## [DIRECTIONS FOR THIS TASK]
Down to the final line, write out the data below exactly.

## [COLLECTED MATERIAL]
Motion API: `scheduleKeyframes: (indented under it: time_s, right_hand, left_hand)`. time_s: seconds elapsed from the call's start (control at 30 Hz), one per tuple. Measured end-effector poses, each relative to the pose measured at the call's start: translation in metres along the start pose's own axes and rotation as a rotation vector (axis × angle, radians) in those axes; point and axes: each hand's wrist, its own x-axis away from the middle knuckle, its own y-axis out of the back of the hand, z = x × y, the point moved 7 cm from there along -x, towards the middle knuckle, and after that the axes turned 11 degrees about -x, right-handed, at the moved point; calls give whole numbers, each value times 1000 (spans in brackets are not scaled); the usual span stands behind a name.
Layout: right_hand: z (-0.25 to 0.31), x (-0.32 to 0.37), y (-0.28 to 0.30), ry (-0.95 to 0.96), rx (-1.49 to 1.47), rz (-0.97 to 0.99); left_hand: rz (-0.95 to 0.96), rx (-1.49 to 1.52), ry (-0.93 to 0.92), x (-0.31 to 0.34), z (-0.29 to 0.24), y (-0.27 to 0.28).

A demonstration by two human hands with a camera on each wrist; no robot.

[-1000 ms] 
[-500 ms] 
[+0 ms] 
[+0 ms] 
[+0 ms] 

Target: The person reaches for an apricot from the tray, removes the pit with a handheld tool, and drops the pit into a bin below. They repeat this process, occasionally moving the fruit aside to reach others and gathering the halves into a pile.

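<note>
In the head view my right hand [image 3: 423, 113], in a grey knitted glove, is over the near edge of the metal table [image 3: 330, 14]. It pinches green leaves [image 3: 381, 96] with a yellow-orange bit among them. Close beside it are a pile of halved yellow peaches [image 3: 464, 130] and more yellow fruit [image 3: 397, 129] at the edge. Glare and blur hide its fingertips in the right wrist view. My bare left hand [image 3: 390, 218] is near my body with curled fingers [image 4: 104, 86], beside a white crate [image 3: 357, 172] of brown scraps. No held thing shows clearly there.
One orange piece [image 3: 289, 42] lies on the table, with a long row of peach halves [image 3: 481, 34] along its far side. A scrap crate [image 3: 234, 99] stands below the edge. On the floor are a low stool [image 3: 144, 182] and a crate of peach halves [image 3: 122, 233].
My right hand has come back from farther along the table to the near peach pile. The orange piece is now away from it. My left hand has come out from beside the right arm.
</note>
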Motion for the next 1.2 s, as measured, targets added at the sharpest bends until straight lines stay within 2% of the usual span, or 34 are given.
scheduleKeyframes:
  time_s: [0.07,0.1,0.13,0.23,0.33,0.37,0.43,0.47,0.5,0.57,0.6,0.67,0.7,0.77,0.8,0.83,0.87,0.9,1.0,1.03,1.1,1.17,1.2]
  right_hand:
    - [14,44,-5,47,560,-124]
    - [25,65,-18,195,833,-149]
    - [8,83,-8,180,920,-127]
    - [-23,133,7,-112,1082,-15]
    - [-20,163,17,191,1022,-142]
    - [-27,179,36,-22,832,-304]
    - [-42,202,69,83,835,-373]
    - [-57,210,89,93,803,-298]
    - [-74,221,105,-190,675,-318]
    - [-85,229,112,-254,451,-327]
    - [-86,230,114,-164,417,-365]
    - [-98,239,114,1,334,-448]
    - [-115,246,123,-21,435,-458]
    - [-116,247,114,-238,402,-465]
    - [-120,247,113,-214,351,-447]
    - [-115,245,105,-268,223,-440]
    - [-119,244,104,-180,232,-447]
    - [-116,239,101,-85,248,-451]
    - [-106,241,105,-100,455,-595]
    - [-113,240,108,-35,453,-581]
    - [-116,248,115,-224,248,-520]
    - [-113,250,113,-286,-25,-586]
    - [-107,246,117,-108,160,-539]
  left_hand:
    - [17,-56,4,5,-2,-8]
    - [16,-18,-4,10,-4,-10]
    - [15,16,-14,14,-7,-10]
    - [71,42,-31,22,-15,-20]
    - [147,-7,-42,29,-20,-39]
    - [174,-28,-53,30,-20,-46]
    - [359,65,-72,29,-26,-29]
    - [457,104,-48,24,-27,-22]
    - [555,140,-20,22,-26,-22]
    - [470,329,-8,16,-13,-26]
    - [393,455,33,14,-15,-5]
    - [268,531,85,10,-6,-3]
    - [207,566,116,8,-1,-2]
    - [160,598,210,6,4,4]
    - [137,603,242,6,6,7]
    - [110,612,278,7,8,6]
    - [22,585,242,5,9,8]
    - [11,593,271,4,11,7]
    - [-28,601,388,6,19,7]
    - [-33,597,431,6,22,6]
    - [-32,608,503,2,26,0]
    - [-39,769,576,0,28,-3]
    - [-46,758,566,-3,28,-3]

## [SOLUTION TO THE EXERCISE]
Motion API: `scheduleKeyframes: (indented under it: time_s, right_hand, left_hand)`. time_s: seconds elapsed from the call's start (control at 30 Hz), one per tuple. Measured end-effector poses, each relative to the pose measured at the call's start: translation in metres along the start pose's own axes and rotation as a rotation vector (axis × angle, radians) in those axes; point and axes: each hand's wrist, its own x-axis away from the middle knuckle, its own y-axis out of the back of the hand, z = x × y, the point moved 7 cm from there along -x, towards the middle knuckle, and after that the axes turned 11 degrees about -x, right-handed, at the moved point; calls give whole numbers, each value times 1000 (spans in brackets are not scaled); the usual span stands behind a name.
Layout: right_hand: z (-0.25 to 0.31), x (-0.32 to 0.37), y (-0.28 to 0.30), ry (-0.95 to 0.96), rx (-1.49 to 1.47), rz (-0.97 to 0.99); left_hand: rz (-0.95 to 0.96), rx (-1.49 to 1.52), ry (-0.93 to 0.92), x (-0.31 to 0.34), z (-0.29 to 0.24), y (-0.27 to 0.28).

A demonstration by two human hands with a camera on each wrist; no robot.

[-1000 ms] 
[-500 ms] 
[+0 ms] 
[+0 ms] 
[+0 ms] 

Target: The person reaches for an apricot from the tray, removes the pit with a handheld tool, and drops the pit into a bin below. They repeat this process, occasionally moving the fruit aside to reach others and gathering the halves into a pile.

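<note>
In the head view my right hand [image 3: 423, 113], in a grey knitted glove, is over the near edge of the metal table [image 3: 330, 14]. It pinches green leaves [image 3: 381, 96] with a yellow-orange bit among them. Close beside it are a pile of halved yellow peaches [image 3: 464, 130] and more yellow fruit [image 3: 397, 129] at the edge. Glare and blur hide its fingertips in the right wrist view. My bare left hand [image 3: 390, 218] is near my body with curled fingers [image 4: 104, 86], beside a white crate [image 3: 357, 172] of brown scraps. No held thing shows clearly there.
One orange piece [image 3: 289, 42] lies on the table, with a long row of peach halves [image 3: 481, 34] along its far side. A scrap crate [image 3: 234, 99] stands below the edge. On the floor are a low stool [image 3: 144, 182] and a crate of peach halves [image 3: 122, 233].
My right hand has come back from farther along the table to the near peach pile. The orange piece is now away from it. My left hand has come out from beside the right arm.
</note>
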Motion for the next 1.2 s, as measured, targets added at the sharpest bends until straight lines stay within 2% of the usual span, or 34 are given.
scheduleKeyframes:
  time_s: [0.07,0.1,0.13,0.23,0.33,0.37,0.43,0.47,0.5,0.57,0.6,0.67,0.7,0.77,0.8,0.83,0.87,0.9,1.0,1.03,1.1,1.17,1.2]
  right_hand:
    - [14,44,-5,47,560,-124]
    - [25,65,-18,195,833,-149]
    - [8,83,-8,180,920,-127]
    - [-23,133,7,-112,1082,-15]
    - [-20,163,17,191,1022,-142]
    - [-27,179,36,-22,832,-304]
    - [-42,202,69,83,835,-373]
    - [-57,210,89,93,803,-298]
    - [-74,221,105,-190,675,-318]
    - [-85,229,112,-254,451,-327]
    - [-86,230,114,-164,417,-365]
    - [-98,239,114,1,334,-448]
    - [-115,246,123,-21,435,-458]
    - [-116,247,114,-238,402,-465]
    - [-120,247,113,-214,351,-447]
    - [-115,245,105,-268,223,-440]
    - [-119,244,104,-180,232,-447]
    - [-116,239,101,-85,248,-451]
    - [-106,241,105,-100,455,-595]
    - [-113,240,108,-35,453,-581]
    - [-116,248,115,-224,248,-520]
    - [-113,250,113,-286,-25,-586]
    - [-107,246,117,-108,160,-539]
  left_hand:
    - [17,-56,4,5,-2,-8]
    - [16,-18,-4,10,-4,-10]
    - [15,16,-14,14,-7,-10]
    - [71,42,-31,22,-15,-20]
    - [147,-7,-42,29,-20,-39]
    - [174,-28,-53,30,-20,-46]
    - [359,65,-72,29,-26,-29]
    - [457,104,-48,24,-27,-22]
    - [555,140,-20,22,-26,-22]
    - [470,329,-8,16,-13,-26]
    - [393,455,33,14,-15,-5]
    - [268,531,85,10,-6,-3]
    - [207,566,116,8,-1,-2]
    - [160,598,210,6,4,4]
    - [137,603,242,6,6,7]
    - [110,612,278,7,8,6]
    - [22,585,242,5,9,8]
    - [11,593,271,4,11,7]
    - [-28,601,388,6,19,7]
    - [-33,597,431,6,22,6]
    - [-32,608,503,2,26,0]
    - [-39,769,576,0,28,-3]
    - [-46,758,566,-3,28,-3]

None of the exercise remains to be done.